The Senior Credit Facility contains customary events of default including, but not limited to:

 

   

failure to make payments when due;

 

   

breaches of representations and warranties;

 

   

breaches of covenants;

 

   

defaults under other indebtedness;

 

   

bankruptcy or insolvency;

 

   

judgments in excess of specified amounts;

 

   

ERISA events;

 

   

a change of control (as such term is defined in the Senior Credit Facility); and

 

   

invalidity of the guaranty or other documents governing the Senior Credit Facility.

An event of default under the Senior Credit Facility, if not cured or waived, could result in the acceleration of all the Company’s indebtedness under the Senior Credit Facility (and other indebtedness containing cross default provisions).

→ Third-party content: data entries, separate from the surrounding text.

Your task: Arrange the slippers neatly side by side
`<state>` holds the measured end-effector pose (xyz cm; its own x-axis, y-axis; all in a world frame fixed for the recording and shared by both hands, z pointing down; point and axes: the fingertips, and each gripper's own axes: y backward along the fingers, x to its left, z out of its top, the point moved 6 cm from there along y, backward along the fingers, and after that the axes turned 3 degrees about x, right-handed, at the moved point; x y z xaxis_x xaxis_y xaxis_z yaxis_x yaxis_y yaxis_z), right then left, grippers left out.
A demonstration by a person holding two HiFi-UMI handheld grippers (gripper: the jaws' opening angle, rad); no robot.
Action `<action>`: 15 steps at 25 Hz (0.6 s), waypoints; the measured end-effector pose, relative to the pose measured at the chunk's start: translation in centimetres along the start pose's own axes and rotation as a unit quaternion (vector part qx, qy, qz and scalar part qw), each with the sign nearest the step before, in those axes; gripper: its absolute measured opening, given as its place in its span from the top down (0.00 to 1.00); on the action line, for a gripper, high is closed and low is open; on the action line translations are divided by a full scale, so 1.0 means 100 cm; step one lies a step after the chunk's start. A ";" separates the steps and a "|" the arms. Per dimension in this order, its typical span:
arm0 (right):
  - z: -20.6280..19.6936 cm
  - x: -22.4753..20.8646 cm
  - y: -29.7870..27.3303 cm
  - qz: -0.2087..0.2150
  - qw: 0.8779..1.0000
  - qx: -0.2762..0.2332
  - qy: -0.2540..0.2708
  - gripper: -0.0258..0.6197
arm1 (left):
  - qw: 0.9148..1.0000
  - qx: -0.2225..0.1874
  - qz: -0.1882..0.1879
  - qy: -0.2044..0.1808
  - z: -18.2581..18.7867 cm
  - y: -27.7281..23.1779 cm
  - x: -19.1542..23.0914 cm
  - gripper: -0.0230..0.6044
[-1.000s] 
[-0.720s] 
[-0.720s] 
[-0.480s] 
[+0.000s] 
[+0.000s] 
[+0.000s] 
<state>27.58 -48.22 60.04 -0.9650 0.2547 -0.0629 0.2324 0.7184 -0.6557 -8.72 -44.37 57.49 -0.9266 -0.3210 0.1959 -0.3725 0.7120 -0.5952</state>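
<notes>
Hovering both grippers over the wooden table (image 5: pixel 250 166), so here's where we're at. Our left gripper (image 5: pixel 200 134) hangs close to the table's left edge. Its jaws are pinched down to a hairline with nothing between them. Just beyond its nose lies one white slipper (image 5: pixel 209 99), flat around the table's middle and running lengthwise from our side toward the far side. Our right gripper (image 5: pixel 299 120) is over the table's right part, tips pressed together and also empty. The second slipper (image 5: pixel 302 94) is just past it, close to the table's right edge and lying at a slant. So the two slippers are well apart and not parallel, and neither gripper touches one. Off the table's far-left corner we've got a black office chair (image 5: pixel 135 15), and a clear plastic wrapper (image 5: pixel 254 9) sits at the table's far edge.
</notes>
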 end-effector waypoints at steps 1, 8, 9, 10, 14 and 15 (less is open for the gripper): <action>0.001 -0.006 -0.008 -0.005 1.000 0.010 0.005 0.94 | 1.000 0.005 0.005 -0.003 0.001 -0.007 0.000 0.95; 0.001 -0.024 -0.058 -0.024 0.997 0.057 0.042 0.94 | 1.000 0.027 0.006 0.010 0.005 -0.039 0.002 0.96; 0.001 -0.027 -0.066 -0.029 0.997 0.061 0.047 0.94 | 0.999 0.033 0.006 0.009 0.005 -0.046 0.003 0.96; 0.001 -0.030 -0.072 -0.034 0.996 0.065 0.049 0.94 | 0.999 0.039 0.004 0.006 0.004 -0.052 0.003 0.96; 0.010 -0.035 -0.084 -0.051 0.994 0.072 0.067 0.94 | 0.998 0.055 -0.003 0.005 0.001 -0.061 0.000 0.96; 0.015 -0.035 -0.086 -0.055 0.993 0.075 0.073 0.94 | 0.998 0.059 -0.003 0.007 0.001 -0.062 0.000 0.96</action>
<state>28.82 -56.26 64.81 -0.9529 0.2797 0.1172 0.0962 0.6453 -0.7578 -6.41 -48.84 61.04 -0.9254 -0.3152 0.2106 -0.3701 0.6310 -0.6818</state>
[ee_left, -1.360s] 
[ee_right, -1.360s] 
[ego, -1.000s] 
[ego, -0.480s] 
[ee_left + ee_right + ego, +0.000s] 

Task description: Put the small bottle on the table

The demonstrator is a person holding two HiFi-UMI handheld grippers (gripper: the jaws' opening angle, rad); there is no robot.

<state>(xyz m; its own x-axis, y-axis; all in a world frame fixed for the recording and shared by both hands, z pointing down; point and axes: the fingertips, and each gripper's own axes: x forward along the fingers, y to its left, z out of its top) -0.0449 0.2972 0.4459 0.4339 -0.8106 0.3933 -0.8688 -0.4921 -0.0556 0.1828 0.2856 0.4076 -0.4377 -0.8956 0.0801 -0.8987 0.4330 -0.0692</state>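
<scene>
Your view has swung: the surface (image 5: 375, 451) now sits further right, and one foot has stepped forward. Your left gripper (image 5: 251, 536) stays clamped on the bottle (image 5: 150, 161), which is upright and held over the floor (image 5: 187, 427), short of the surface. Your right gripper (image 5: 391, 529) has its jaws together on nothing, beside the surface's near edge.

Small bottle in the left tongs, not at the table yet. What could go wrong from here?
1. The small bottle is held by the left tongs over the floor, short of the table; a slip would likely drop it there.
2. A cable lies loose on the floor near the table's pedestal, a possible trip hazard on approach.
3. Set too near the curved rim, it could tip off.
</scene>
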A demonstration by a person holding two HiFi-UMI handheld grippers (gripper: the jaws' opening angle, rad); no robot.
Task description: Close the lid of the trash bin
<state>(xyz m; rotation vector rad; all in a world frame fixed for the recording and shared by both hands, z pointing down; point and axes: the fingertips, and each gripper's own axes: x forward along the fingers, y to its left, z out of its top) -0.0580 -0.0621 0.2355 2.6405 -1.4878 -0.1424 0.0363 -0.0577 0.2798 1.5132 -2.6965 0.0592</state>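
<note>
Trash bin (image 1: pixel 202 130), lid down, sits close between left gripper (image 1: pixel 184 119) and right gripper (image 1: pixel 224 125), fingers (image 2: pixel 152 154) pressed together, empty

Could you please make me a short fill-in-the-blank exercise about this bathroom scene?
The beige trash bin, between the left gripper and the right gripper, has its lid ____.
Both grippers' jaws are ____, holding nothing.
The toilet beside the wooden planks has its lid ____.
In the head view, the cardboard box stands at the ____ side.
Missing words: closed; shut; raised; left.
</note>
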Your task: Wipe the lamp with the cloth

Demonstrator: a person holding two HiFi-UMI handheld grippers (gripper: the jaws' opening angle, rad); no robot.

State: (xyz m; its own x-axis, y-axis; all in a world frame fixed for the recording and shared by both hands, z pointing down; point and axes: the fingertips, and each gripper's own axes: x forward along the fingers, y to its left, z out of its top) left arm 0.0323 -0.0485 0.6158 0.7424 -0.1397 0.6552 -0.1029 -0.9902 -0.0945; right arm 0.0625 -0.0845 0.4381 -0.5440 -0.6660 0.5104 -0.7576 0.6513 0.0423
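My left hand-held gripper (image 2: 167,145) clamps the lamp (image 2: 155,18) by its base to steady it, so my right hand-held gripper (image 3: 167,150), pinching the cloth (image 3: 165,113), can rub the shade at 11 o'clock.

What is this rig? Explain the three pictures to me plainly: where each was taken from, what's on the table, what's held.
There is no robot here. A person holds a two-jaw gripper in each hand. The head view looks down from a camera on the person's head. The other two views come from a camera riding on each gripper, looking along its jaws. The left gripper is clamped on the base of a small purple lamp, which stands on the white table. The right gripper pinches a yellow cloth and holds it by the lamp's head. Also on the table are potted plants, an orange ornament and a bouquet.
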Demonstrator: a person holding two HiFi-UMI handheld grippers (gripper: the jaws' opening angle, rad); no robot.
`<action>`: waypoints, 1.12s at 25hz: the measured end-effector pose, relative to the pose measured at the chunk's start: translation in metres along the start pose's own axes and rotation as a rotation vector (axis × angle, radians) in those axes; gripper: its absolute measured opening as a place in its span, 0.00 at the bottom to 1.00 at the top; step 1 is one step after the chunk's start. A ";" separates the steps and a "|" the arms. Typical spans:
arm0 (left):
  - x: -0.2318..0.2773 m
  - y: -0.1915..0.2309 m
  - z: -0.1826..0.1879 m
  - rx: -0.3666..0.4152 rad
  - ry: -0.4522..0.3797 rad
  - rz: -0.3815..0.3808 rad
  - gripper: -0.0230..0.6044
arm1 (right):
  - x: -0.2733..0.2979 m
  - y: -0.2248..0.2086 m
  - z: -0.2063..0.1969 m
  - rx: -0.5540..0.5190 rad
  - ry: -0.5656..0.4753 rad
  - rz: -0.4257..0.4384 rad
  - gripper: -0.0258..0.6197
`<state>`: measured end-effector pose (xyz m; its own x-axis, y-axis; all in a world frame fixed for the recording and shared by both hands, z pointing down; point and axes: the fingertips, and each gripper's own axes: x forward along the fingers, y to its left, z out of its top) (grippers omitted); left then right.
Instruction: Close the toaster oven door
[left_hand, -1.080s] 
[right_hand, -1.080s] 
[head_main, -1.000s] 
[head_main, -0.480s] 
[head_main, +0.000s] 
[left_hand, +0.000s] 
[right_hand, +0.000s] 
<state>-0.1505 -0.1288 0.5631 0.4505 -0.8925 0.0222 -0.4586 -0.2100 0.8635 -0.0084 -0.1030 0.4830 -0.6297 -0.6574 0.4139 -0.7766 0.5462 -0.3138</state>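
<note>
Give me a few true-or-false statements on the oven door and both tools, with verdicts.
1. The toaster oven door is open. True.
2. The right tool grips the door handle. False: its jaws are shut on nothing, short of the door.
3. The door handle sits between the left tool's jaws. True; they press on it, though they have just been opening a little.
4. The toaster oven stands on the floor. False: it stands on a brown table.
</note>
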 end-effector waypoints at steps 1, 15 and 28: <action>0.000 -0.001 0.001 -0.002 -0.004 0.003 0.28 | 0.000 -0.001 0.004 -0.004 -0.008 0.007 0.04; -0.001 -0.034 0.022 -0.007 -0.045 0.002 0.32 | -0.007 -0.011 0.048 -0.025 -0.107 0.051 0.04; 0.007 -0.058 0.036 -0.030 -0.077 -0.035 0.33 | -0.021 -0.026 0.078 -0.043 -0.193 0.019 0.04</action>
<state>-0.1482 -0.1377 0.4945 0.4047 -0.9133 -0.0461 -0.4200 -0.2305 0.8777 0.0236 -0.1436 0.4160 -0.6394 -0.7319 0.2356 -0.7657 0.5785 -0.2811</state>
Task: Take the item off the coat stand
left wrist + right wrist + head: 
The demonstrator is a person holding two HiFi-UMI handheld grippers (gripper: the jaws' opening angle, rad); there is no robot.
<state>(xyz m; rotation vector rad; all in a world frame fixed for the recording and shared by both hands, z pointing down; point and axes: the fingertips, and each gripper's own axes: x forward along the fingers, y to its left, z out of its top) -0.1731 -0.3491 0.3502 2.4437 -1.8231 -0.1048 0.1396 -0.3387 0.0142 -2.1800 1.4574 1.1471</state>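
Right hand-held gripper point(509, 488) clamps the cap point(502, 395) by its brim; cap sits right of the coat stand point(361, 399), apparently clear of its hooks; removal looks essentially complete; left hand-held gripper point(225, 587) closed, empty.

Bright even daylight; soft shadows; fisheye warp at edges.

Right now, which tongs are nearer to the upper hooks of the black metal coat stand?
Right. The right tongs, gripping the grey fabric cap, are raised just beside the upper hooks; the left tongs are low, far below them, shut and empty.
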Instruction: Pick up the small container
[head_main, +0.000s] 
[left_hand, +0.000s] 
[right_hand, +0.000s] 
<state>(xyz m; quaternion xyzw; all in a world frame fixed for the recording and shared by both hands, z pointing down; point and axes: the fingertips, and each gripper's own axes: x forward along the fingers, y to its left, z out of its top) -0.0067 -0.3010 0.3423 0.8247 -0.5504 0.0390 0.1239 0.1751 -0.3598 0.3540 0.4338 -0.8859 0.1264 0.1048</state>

The foregoing summary description of the Credit Agreement, the Pledge Agreement, and the Security Agreement contained herein does not purport to be complete and is qualified in its entirety by reference to the Credit Agreement, the Pledge Agreement, and the Security Agreement, copies of which are filed herewith as Exhibits 10.1, 10.2, and 10.3, respectively, and are incorporated herein by reference.

 

Item 9.01 Financial Statements and Exhibits.

 

(d) Exhibits

 

Exhibit No.

  

Description of Exhibit

10.1    Third Amended and Restated Credit Agreement dated as of May 15, 2007 among The Pantry, Inc. (the “Company”), certain domestic subsidiaries of the Company party thereto (the “Guarantors”), Wachovia Bank, National Association (“Wachovia”), as administrative agent and lender, J.P. Morgan Securities Inc. and Wachovia Capital Markets, LLC, as joint lead arrangers and joint bookrunners, JPMorgan Chase Bank, N.A., as co-syndication agent


  and lender, BMO Capital Markets, as co-syndication agent, Cooperatieve Centrale Raiffeisen-Boerenleenbank B.A. “Rabobank Nederland,” New York Branch and Wells Fargo Bank, National Association, as co-documentation agents, and the several other banks and financial institutions signatory thereto.
10.2   Third Amended and Restated Pledge Agreement dated as of May 15, 2007 by and among the Company and the Guarantors, all as pledgors, and Wachovia, as administrative agent.
10.3   Third Amended and Restated Security Agreement dated as of May 15, 2007 among the Company and the Guarantors, all as obligors, and Wachovia, as administrative agent.
99.1   Press Release dated May 16, 2007


SIGNATURES

Pursuant to the requirements of the Securities Exchange Act of 1934, the registrant has duly caused this report to be signed on its behalf by the undersigned hereunto duly authorized.

 

THE PANTRY, INC.
By:  

/s/ Daniel J. Kelly

 

Daniel J. Kelly

Vice President, Finance, Chief Financial Officer and Secretary

Date: May 16, 2007


EXHIBIT INDEX

 

Exhibit No.   

Description of Exhibit

10.1    Third Amended and Restated Credit Agreement dated as of May 15, 2007 among The Pantry, Inc. (the “Company”), certain domestic subsidiaries of the Company party thereto (the “Guarantors”), Wachovia Bank, National Association (“Wachovia”), as administrative agent and lender, J.P. Morgan Securities Inc. and Wachovia Capital Markets, LLC, as joint lead arrangers and joint bookrunners, JPMorgan Chase Bank, N.A., as co-syndication agent and lender, BMO Capital Markets, as co-syndication agent, Cooperatieve Centrale Raiffeisen-Boerenleenbank B.A. “Rabobank Nederland,” New York Branch and Wells Fargo Bank, National Association, as co-documentation agents, and the several other banks and financial institutions signatory thereto.
10.2    Third Amended and Restated Pledge Agreement dated as of May 15, 2007 by and among the Company and the Guarantors, all as pledgors, and Wachovia, as administrative agent.
10.3    Third Amended and Restated Security Agreement dated as of May 15, 2007 among the Company and the Guarantors, all as obligors, and Wachovia, as administrative agent.